El martes 18 de noviembre, el Juzgado Penal de San José dictó prisión preventiva en su contra luego que Fiscalía Adjunta contra la Violencia de Género lo acusara de ser el autor del crimen.
La Fiscalía señaló que el hombre llegó hasta la cuartería en el sector de Hospital, en San José, tomó un machete y agredió en la pierna izquierda a su víctima, provocándole la muerte en el lugar.
Anhelaba volver a Nicaragua
Familiares de la nicaragüense dijeron que ella era madre soltera y rechazaron que el hombre sea su pareja, como reportan medios locales. Belkis Molina anhelaba volver a Nicaragua para celebrar su cumpleaños número 36, el próximo 2 de diciembre.

Entre la tristeza y la indignación por la manera tan cruel con que le quitaron la vida a Belkis, los familiares lamentaron su muerte y pidieron justicia. La nicaragüense es recordada como una mujer trabajadora y esforzada por sus dos hijos, quienes este año cursaban el segundo y tercer grado en Costa Rica.
Ella migró al país vecino del sur hace más de dos años en busca de trabajo y mejores condiciones económicas.
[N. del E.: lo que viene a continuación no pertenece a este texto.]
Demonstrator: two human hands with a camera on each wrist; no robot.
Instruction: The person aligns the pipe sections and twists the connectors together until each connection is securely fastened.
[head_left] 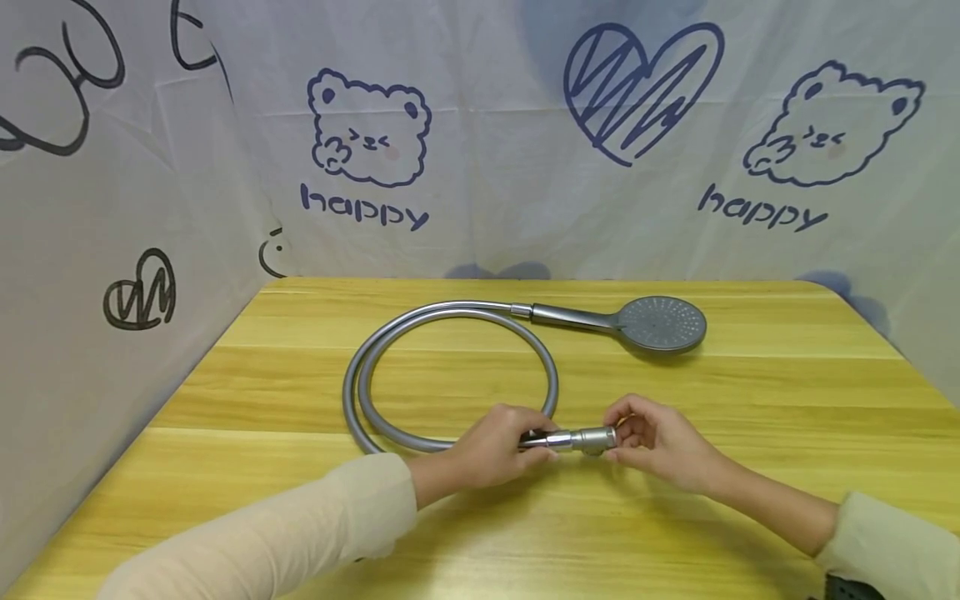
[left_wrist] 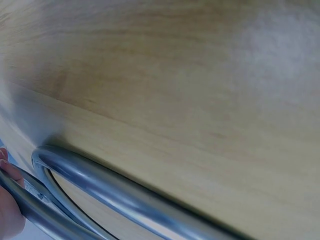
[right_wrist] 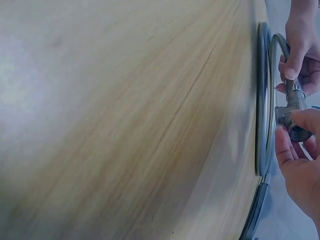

Laboró en restaurantes e incluso en el campo, pero en los últimos meses trabajaba en una tienda china como vendedora.
Su madre Bertha Emelina Molina, de 55 años y paciente crónica, ha presentado una grave descompensación en su salud desde que conoció la noticia. Incluso el mismo domingo tuvo que ser internada en un hospital capitalino.